= Beginning of Section =

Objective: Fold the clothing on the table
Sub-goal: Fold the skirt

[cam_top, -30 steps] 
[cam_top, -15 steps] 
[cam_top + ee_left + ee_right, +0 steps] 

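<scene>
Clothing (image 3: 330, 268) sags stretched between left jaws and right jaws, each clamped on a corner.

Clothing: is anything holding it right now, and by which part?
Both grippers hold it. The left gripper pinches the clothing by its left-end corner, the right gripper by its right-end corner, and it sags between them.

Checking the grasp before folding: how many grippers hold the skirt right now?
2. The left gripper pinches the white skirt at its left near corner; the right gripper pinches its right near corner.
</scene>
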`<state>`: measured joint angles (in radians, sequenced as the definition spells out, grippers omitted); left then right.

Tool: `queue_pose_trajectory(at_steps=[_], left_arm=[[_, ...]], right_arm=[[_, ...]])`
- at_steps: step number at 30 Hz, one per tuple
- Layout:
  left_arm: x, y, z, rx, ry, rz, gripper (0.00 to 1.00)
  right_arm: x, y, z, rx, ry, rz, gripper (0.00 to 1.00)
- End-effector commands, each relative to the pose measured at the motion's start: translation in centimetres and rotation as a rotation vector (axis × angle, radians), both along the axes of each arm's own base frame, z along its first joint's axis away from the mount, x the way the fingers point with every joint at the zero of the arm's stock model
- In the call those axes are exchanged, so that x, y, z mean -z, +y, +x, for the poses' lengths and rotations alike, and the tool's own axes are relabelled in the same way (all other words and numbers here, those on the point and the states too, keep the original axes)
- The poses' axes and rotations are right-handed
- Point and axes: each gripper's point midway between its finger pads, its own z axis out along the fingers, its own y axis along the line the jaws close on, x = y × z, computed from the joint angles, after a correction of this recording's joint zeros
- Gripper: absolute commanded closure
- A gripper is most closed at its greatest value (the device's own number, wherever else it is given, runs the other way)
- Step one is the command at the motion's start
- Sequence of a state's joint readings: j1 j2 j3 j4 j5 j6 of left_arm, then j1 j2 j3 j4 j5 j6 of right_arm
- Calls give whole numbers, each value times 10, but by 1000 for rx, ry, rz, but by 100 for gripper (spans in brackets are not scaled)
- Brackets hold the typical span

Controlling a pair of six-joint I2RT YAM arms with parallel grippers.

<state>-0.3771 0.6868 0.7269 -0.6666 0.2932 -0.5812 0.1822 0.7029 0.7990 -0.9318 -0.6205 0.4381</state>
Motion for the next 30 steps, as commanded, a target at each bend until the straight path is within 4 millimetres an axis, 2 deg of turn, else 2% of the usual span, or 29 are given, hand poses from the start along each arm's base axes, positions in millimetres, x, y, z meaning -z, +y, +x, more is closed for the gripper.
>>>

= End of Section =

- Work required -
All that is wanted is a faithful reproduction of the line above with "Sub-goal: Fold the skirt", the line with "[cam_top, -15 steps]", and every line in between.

- Output -
Sub-goal: Fold the skirt

[cam_top, -30 steps] 
[cam_top, -15 steps] 

The requested output has been given in full.